The lines that make up this material should each be returned exactly.

◇ ◇ ◇

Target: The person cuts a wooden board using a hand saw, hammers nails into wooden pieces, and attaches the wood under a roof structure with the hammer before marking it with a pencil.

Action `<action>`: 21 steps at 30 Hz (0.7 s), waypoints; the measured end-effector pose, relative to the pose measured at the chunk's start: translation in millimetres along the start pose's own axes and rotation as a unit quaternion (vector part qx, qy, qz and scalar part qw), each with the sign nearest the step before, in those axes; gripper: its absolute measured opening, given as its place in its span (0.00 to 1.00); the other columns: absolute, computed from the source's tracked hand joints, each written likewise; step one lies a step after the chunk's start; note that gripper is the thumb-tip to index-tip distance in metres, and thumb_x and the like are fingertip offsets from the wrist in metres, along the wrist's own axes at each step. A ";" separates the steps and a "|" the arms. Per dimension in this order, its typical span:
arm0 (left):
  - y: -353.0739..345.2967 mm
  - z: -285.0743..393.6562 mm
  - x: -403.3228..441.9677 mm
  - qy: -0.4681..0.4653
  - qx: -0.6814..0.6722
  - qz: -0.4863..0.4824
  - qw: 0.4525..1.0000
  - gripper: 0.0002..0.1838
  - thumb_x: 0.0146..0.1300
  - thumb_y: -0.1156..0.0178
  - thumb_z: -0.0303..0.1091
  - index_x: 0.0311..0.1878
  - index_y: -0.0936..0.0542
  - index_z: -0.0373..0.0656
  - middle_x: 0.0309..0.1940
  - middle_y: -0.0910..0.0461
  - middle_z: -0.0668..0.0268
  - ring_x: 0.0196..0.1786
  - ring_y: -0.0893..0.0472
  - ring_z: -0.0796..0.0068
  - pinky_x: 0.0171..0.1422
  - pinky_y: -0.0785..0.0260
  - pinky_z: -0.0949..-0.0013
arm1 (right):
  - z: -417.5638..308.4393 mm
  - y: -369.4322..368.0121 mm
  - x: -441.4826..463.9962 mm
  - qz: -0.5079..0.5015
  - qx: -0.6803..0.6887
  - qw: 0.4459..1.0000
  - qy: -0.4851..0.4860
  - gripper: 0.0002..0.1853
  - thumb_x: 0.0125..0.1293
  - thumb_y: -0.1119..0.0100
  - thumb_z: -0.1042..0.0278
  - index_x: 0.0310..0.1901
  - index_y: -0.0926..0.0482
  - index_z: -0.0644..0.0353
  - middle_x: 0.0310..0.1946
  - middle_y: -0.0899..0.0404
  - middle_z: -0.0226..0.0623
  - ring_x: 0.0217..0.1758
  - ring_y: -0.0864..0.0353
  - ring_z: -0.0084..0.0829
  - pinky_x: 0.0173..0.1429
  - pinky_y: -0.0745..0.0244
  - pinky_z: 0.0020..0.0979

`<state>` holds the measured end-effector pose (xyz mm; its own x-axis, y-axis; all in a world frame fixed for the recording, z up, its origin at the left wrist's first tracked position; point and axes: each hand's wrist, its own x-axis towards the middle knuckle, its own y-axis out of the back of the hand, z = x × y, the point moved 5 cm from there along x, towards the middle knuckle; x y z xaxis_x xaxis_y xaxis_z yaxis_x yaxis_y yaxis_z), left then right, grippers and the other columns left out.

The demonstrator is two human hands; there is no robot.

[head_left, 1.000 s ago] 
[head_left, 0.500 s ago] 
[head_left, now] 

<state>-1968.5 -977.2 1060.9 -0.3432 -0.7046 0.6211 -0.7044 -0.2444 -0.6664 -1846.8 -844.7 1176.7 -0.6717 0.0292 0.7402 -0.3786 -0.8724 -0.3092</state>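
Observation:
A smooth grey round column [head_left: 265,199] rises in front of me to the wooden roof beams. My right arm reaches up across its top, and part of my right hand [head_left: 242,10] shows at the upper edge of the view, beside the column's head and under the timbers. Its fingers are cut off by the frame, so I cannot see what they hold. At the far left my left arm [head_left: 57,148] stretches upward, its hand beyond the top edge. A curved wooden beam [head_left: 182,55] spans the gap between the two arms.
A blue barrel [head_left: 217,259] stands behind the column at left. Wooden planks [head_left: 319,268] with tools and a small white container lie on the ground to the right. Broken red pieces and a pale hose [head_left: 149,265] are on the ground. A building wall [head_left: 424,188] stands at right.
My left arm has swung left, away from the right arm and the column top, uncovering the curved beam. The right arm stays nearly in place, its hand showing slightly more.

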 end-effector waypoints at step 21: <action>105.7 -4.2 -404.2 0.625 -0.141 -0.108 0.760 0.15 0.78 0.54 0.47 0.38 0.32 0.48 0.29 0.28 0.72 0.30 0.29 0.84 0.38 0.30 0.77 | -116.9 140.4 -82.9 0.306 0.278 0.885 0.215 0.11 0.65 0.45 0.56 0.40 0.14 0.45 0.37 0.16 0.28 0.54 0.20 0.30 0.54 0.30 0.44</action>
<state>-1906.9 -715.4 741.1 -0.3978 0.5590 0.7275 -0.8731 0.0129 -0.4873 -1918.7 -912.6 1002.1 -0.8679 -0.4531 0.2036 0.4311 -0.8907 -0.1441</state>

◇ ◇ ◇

**Reply to the task**
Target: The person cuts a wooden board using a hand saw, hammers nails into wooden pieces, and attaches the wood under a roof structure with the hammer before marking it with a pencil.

Action `<action>`: 21 steps at 30 Hz (0.7 s), waypoints; the measured end-effector pose, relative to the pose measured at the chunk's start: translation in millimetres along the start pose's own axes and rotation as a unit quaternion (vector part qx, qy, qz and scalar part qw), each with the sign nearest the step before, in those axes; gripper: its absolute measured opening, given as its place in its span (0.00 to 1.00); the other columns: absolute, computed from the source's tracked hand joints, each written likewise; step one lies a step after the chunk's start; note that gripper is the thumb-tip to index-tip distance in metres, and thumb_x and the like are fingertip offsets from the wrist in metres, along the wrist's own axes at each step. A ";" separates the steps and a "|" the arms. Per dimension in this order, its typical span:
arm0 (left):
  - y: -353.0739..345.2967 mm
  - z: -285.0743..393.6562 mm
  - x: -403.3228..441.9677 mm
  - qy: -0.4681..0.4653
  - qx: -0.6814..0.6722
  - qz: -0.4863..0.4824
  - qw: 0.4525..1.0000
  - gripper: 0.0002..0.1838
  - thumb_x: 0.0146..0.1300
  - thumb_y: -0.1156..0.0178
  - thumb_z: -0.0303..0.1091
  - index_x: 0.0311..0.1878
  - index_y: -0.0936..0.0542
  - index_z: -0.0373..0.0656
  - middle_x: 0.0309..0.1940
  - middle_y: -0.0910..0.0461
  - middle_z: -0.0668..0.0268
  - ring_x: 0.0196..0.1786
  - ring_y: -0.0893..0.0472
  - ring_z: -0.0796..0.0068
  - pinky_x: 0.0171..0.1422
  - pinky_y: -0.0785..0.0260
  - pinky_z: -0.0949..-0.0013
arm1 (right):
  - z: -417.5638..308.4393 mm
  - y: -369.4322..368.0121 mm
  - x: -441.4826..463.9962 mm
  - qz: -0.5079..0.5015
  - qx: -0.6803..0.6887
  - qw: 0.4459..1.0000
  - qy: -0.4851..0.4860
  - gripper: 0.0002..0.1853
  - thumb_x: 0.0125..0.1293
  - thumb_y: -0.1119..0.0100
  - thumb_z: -0.1042..0.0278
  - index_x: 0.0310..0.1901
  - index_y: -0.0926..0.0482
  - index_z: -0.0644..0.0353
  - middle_x: 0.0310..0.1946
  - middle_y: -0.0899..0.0404
  - middle_z: -0.0226..0.0623
  - ring_x: 0.0217..0.1758
  - ring_y: -0.0864..0.0353
  - ring_z: -0.0084..0.0829
  - pinky_x: 0.0173..0.1429
  - pinky_y: -0.0745..0.0244
  - pinky_z: 0.0020..0.0979

`<state>` holds the measured end-effector pose (xyz mm; its own x-axis, y-axis; all in a world frame fixed for the recording, z up, its origin at the left wrist's first tracked position; point and axes: each hand's wrist, its own x-axis towards the middle knuckle, its own y-axis out of the back of the hand, z = x × y, the point moved 5 cm from there along x, towards the middle knuckle; x y z xaxis_x xaxis_y xaxis_z yaxis_x yaxis_y yaxis_z), left then right, grippers and the other columns left out.

The demonstrator is two human hands; there is no robot.

[head_left, 1.000 s ago] 
[head_left, 0.500 s ago] 
[head_left, now] 

<state>-1968.5 -977.2 1060.9 -0.3432 -0.7046 0.6211 -0.7044 -0.2444 -0.6664 -1846.8 -844.7 1176.7 -0.6717 0.0292 0.7402 -0.3786 -0.8724 -0.3092</state>
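Observation:
A smooth grey round column [head_left: 265,199] rises in front of me to the wooden roof beams. My right arm reaches up across its top, and part of my right hand [head_left: 242,10] shows at the upper edge of the view, beside the column's head and under the timbers. Its fingers are cut off by the frame, so I cannot see what they hold. At the far left my left arm [head_left: 57,148] stretches upward, its hand beyond the top edge. A curved wooden beam [head_left: 182,55] spans the gap between the two arms.
A blue barrel [head_left: 217,259] stands behind the column at left. Wooden planks [head_left: 319,268] with tools and a small white container lie on the ground to the right. Broken red pieces and a pale hose [head_left: 149,265] are on the ground. A building wall [head_left: 424,188] stands at right.
My left arm has swung left, away from the right arm and the column top, uncovering the curved beam. The right arm stays nearly in place, its hand showing slightly more.
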
 end-effector waypoints at step 21: <action>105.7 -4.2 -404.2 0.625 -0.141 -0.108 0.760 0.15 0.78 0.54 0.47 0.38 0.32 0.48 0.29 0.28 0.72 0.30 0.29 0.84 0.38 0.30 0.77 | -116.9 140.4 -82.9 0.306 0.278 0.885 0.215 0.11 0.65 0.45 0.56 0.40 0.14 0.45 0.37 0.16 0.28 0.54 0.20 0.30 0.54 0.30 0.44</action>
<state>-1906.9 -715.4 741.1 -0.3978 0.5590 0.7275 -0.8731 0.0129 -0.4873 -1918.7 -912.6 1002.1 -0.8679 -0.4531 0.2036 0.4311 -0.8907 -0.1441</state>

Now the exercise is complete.